- Маш, только постарайся не задерживаться, ладно? - сказала мама. - Я всю ночь снова не спала, малышка плакала… Хочется хотя бы днем отдохнуть.
Я лишь вздохнула. Понимала - мама права. Ей завтра снова на суточное дежурство в больнице, ей бы ночами нормально выспаться, а тут мы… Но что мне было делать и куда деваться?
Когда я вышла из парадного, машина Карины уже стояла во дворе.
- Привет, дорогая, - она обняла меня.
- Привет! Еще раз спасибо, что согласилась помочь еще и в будний день.
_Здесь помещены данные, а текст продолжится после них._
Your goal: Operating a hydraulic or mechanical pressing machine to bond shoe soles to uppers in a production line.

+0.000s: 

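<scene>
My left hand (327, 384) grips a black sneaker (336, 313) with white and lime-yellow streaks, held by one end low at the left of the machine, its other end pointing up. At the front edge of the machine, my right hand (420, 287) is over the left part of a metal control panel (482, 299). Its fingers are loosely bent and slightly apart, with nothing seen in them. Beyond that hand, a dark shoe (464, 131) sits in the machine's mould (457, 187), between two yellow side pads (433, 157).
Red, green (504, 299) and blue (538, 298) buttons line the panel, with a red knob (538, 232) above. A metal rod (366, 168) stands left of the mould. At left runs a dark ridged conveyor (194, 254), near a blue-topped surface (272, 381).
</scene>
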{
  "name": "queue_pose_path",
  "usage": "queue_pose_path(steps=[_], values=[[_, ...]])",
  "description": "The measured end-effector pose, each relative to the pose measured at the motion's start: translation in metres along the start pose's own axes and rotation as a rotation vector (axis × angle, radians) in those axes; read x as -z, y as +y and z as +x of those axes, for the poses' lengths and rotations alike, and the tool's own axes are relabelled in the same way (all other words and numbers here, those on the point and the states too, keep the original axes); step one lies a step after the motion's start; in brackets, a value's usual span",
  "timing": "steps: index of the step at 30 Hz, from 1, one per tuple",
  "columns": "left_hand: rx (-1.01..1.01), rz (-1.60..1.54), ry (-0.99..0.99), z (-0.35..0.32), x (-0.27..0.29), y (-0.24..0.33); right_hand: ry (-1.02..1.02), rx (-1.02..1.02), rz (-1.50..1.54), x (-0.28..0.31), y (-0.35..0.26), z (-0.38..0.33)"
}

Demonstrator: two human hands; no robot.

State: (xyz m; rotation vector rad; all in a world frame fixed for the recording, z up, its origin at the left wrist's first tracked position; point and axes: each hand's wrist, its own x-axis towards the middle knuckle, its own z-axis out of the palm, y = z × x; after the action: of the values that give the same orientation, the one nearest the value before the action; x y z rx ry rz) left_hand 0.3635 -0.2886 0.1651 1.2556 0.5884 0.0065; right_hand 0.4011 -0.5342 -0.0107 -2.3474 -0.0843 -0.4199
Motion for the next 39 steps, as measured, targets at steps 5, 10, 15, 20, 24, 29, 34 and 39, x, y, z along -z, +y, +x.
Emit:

- Хватит уже, Маш. Не за что! Кроме того, ты же знаешь, что теперь свободный художник и сама себе хозяйка, - отмахнулась она.
Недавно Карина ушла из ателье, в котором работала закройщицей и стала работать на себя - отшивать заказы клиенток на дому. Мечтала открыть свое ателье, а потом, может и личный бренд создать. Учитывая талант и трудолюбие подруги, я была уверена, что у нее все получится.
- Рассказывай, какие новости? - просто спросила она чуть позже.
- Дан обнулил мою карту. Сказал, что, мол, раз я ушла, то он не будет содержать постороннюю женщину - это дословно. Но, если хочу, то всегда могу вернуться и палец о палец ударить ради наших отношений - это тоже дословно.
Ухоженные широкие брови подруги удивленно взлетели.
- Что-то он перегибает уже. Я понимаю, со зла все, но это как-то ту мач, - сказала она.
- Мне уже все равно, - я сползла ниже по сиденью и закрыла глаза, - Сил нет, Карин. Еще и у Анечки начали зубы резаться, она не спит третью ночь. Я как зомби уже.
Мы заехали во двор, припарковались. Сердце тревожно ускорилось от мысли, что Дан вполне мог замки поменять или еще что. Я уже поняла, что не знаю, чего от него ждать.
К счастью, опасения мои оказались напрасными. Дверь открылась моим ключом, а сигнализация снялась старым кодом. Выдохнув с облегчением, я взялась собирать вещи. Первым делом для Анечки. Одежда, еда, средства гигиены, игрушки, памперсы… Потом пришел черед вещей для себя. Я собирала только то, что покупала себе сама, остальное… Пусть остается. И вот в момент, когда последний флакон и баночка были упакованы, накрыло осознание того, что получается все! Я действительно от него ухожу. Ухожу от Дана. Все действительно кончено.
Мы больше не будем вместе жить. Не будет ужинов, прогулок с Анечкой в парке по воскресеньям, поездок в супермаркет за основными продуктами, чтоб мне в руках не таскать… Не будет… Нас больше не будет, нашей семьи. У меня, у Анечки, не будет Дана. Мы будем одни…
На стене висело панно с фотографиями. Самыми любимыми. Вот мы на гонках. Совсем молодые, смеющиеся и влюбленные. Вот на море в Турции. Я худенькая, как тростиночка рядом с высоким и широкоплечим загорелым Даном радостно смеюсь, а он меня обнимает за шею. Вот снова на гонках. А вот уже свадьба. Я как белый лебедь в платье - нежная и изящная, а Дан сильный и мужественный. Та самая каменная стена для меня. Снова море, а потом уже снежная зима. Фото тусклое, вечер. Мы целуемся в пуховиках под фонарем и сыпет серебристый снег. Вот кафешка на четвертую годовщину свадьбы. А вот я уже беременна, на пятом месяце. Стою боком напротив Дана, а он, положив руки на округлившийся животик, целует меня в губы. Выписка из роддома. Я присмотрелась к фотографии. На ней он улыбается. Искренне счастливо улыбается крепко обнимая завернутую в кремовое одеяло малюсенькую Анечку. Неужели притворялся? Неужели можно вот так притворяться? Изображать счастье, изображать любовь к своей дочери? Как вообще можно не любить своего ребенка, часть себя? Как можно жить с женщиной, со своей женой, с которой вместе уже девять лет, треть жизни, и которая родила тебе ребенка - и предавать ее? Приходить к ней после другой, марать то, что создали вместе грязью измены?